In January 2017, we established interstitial brachytherapy service in our institution to treat patients with cervical cancer. The first few insertions were performed under anesthetist-administered deep sedation or general anesthesia (GA) in an operating theatre. However, anesthetist covering was neither readily nor regularly available, as the operating theatre was a shared resource with other surgical specialties. Faced with limited access to anesthetist covering and after a discussion with our anesthesia colleagues, we started to perform interstitial brachytherapy insertions under non-anesthetist-administered moderate sedation in the operating theatre and later on, in a radiation oncology facility. Currently, published reports on the use of moderate sedation for interstitial brachytherapy are rare. Therefore, the aim of our study was to assess the feasibility of moderate sedation for interstitial brachytherapy, using hybrid intracavitary and interstitial applicators in the outpatient setting, and to identify factors influencing the insertion and procedural time.

Material and methods

This was a retrospective review of patients, with biopsy-proven cervical cancer who underwent interstitial brachytherapy using hybrid intracavitary and interstitial applicators from March 2017 to March 2020. During this period, a total of twenty-three consecutive patients with non-metastatic cervical cancer and the ASA physical status I-II underwent forty-seven insertions of interstitial brachytherapy in department of radiation oncology (DRO) of the National Cancer Centre Singapore.

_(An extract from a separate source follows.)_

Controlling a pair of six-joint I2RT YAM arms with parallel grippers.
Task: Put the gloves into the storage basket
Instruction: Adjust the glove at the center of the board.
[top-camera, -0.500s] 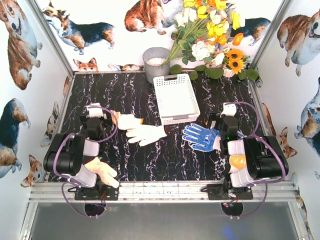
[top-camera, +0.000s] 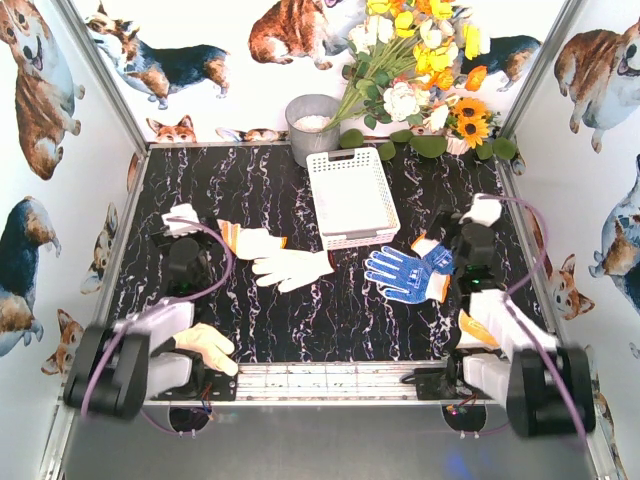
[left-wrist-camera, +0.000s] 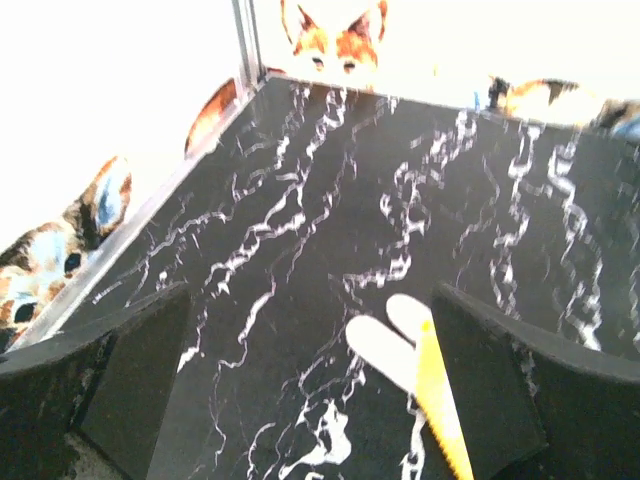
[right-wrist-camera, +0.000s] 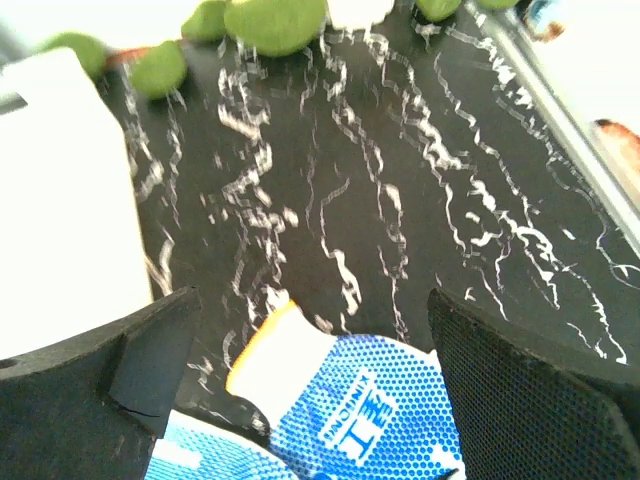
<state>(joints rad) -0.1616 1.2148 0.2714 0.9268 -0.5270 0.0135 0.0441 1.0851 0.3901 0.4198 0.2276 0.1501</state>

All patients were staged according to the International Federation of Gynecology and Obstetrics (FIGO) staging system [20]. All patients signed an informed consent form allowing their clinical data to be collected and used for the purpose of research. Data were prospectively documented, and retrospectively collected and analyzed. All patients were treated with external beam radiotherapy (EBRT), between 45 Gy and 50.4 Gy, in 1.8 Gy per fraction. Chemotherapy consisted of weekly cisplatin of 40 mg/m2 up to six cycles was given concurrently with EBRT. Brachytherapy was commenced either within the final week or within 1 week of finishing EBRT. No chemotherapy or EBRT were allowed on the days of brachytherapy.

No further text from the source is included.